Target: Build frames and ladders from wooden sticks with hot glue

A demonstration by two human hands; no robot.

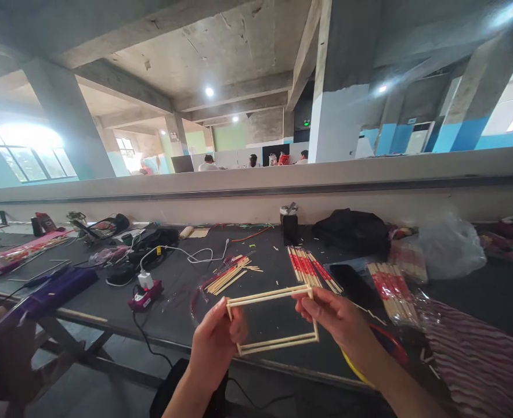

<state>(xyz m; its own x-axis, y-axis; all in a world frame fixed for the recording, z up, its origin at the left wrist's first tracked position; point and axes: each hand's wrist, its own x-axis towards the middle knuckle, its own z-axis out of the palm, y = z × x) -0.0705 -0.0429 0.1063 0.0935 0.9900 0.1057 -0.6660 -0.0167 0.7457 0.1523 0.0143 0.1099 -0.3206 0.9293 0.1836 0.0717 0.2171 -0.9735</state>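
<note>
A box-shaped frame of thin wooden sticks point(278, 342) is held up above the table's front edge. My left hand point(216, 342) pinches its upper left corner, thumb on top and fingers curled below. At the upper right corner, my right hand point(332, 313) grips it between thumb and fingers. Beyond the frame lies a loose pile of wooden sticks point(229, 275), some with red wrapping. Farther right, a row of chopsticks with red bands point(305, 267) rests on the dark table.
Bagged chopsticks point(393, 290) and striped cloth point(478, 348) lie at right, near a black phone point(352, 284). A charger point(145, 281) sits in a red power strip point(145, 299) at left. Behind stand a black container point(289, 229) and black bag point(352, 229). People sit beyond the partition point(239, 184).
</note>
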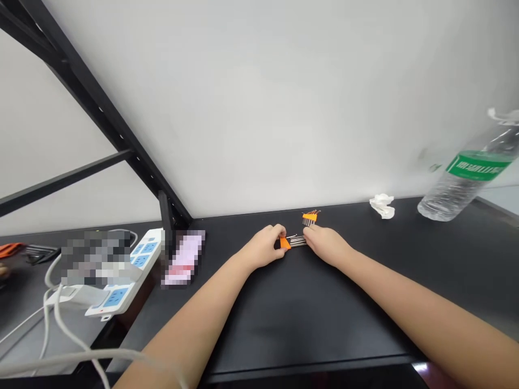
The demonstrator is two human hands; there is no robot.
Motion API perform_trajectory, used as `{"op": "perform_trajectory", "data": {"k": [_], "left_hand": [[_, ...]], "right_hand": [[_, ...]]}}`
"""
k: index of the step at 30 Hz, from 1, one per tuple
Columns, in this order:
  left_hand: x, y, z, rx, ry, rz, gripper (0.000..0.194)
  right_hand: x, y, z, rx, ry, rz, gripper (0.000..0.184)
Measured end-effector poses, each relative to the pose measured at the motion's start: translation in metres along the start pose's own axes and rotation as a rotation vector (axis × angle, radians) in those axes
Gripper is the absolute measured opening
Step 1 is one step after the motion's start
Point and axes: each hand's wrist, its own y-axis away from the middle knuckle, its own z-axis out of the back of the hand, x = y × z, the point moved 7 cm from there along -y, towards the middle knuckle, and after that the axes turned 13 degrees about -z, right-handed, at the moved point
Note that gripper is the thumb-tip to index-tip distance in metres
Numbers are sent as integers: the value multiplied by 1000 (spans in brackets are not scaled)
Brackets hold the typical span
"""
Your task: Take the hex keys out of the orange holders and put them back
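Observation:
My left hand (267, 246) is closed on an orange holder (285, 243) in the middle of the black table. Several thin silver hex keys (298, 241) run sideways from this holder towards my right hand (324, 243). The fingers of my right hand are closed at the far ends of those keys, hiding the tips. Just behind the right hand stands a second orange holder (310, 217), with several thin keys through it and their bent ends at the top.
A crumpled white tissue (382, 206) and a large clear bottle with a green label (478, 166) are at the back right. On the left are a white power strip (133, 270), cables (60, 319), a blurred pink item (186, 256) and a black metal frame (101, 105).

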Motion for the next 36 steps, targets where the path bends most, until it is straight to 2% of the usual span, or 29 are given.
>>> {"op": "perform_trajectory", "data": {"k": [4,10,14,19,23,29,36], "left_hand": [[4,0,0,-5,-22,-6,32],[13,0,0,-63,-72,6,36],[14,0,1,-70,-85,1,34],[16,-1,-1,-56,-100,-8,34],[16,-2,-1,-60,-113,-17,32],[18,-1,0,-47,-108,18,33],[18,-2,-2,-54,-87,3,33]], "right_hand": [[-6,1,3,-4,-35,-36,19],[6,9,18,8,-58,27,19],[-4,6,26,-13,-86,-42,20],[-19,-5,15,19,-253,-77,26],[-24,-15,3,95,-347,-80,28],[-29,-15,8,144,-397,-101,25],[-31,-13,6,181,-431,-116,13]]}}
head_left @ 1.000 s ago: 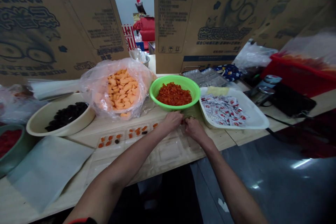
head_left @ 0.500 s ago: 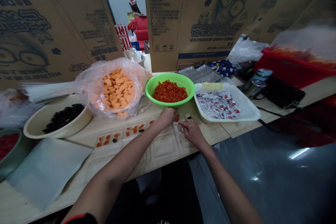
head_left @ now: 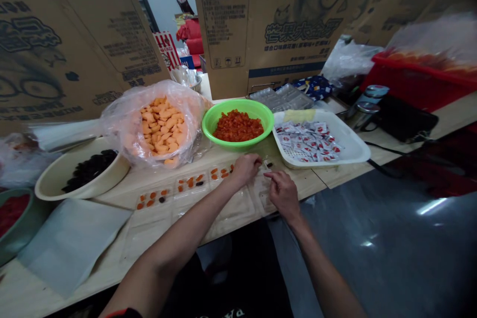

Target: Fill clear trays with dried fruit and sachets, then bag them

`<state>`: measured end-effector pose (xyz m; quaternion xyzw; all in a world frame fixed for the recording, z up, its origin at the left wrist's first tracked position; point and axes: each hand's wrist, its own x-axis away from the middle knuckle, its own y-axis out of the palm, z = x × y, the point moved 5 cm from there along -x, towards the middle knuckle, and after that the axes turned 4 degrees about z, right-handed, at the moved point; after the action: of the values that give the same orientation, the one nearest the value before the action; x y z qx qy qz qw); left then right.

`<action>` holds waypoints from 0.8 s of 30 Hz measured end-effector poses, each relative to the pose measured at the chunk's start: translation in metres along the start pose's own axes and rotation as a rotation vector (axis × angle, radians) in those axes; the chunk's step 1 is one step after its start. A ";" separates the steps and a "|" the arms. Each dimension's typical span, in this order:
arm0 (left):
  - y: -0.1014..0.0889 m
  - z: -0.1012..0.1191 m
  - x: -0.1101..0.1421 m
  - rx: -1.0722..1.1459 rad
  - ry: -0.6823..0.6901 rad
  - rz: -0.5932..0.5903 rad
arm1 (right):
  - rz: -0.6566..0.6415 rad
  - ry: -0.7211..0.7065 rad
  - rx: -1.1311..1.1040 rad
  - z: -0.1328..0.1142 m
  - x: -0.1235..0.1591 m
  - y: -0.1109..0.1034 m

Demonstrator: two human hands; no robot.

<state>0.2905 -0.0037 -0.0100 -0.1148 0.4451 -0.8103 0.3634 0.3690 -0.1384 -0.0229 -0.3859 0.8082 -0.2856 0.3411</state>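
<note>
A clear plastic compartment tray (head_left: 194, 208) lies along the table's front edge, with orange and dark fruit pieces (head_left: 191, 182) in its far row. My left hand (head_left: 245, 168) rests on the tray's far right end, its fingers curled over a compartment just below the green bowl (head_left: 218, 117) of red-orange fruit bits. Just to its right, my right hand (head_left: 283, 193) hovers above the tray's right end with fingers pinched together; what they grip is too small to make out.
A plastic bag of orange slices (head_left: 160, 126) and a cream bowl of dark fruit (head_left: 55, 176) stand at the left. A white tray of small sachets (head_left: 350, 149) sits at the right. Cardboard boxes (head_left: 290, 15) wall the back. A white sheet (head_left: 70, 238) lies front left.
My two hands were together below the green bowl. They have separated: my right hand drew back toward me and to the right, while my left stayed on the tray's far end.
</note>
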 end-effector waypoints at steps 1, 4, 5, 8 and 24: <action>0.000 0.004 0.001 -0.015 0.017 -0.019 | 0.008 -0.003 -0.007 -0.001 0.001 -0.003; -0.025 0.007 -0.001 -0.035 0.059 0.056 | 0.074 0.023 0.021 0.005 0.004 -0.016; -0.042 0.005 -0.005 -0.050 0.059 0.122 | 0.095 0.043 0.050 0.009 0.005 -0.021; -0.093 -0.013 -0.032 -0.124 -0.043 0.265 | 0.091 0.080 0.100 0.023 0.010 -0.025; -0.093 -0.100 -0.112 -0.070 -0.212 0.067 | -0.274 -0.103 0.421 -0.020 -0.031 0.020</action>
<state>0.2740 0.1688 0.0222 -0.1974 0.4360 -0.7649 0.4311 0.3592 -0.0986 -0.0147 -0.4262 0.6528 -0.4712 0.4126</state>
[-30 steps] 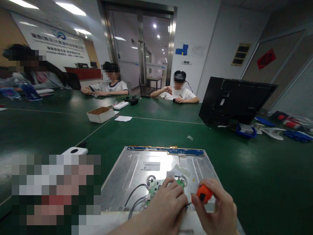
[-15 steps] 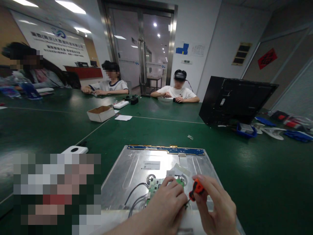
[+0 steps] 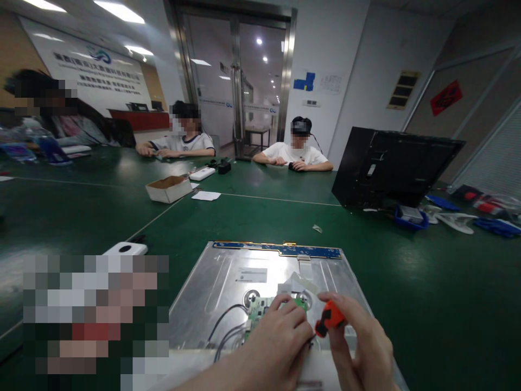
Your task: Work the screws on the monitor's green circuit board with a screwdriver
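Observation:
My right hand (image 3: 364, 339) pinches the orange and black handle of a screwdriver (image 3: 331, 316) between thumb and fingers. Its thin dark shaft slants down to the left, towards the fingers of my left hand (image 3: 285, 326). That hand lies over a green circuit board (image 3: 256, 311), fingers curled and close together; what they hold, if anything, is hidden. Under the board is the silver metal back of a display panel (image 3: 220, 296), with a blue circuit strip (image 3: 252, 247) along its far edge. Dark cables (image 3: 226, 315) run from the board's left side.
A white open box (image 3: 169, 190) and papers (image 3: 206, 196) lie further off on the green table (image 3: 260, 217). To the right stands a black monitor casing (image 3: 391, 168) beside a blue tray (image 3: 411, 217). A white device (image 3: 126, 248) is at left. Several people sit across the table.
The screwdriver handle has turned a little in my right fingers, and the thumb and index finger have shifted on it. My left hand stays in place.

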Demonstrator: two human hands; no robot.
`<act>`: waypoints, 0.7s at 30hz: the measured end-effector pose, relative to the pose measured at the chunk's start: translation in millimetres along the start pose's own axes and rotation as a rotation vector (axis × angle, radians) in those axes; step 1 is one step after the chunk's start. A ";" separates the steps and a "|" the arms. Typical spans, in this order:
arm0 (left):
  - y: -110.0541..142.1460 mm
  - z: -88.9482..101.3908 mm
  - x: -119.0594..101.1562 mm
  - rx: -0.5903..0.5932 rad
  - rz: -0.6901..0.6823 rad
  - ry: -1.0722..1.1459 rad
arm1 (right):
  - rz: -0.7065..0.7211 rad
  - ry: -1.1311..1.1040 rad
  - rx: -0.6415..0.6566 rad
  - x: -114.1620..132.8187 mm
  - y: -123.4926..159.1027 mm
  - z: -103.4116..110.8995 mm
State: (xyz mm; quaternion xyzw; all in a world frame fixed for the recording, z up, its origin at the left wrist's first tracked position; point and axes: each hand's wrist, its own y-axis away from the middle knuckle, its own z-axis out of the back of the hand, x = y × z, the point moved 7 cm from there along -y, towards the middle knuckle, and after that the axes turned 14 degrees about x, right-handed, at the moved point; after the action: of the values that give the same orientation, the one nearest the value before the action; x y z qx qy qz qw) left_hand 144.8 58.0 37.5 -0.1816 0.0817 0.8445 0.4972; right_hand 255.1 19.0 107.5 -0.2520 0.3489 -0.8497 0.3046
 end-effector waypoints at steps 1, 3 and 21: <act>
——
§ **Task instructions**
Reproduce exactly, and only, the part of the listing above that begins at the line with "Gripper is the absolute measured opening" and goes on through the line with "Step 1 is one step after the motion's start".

§ **Answer to the exercise**
Gripper is the absolute measured opening
Step 1 is one step after the motion's start

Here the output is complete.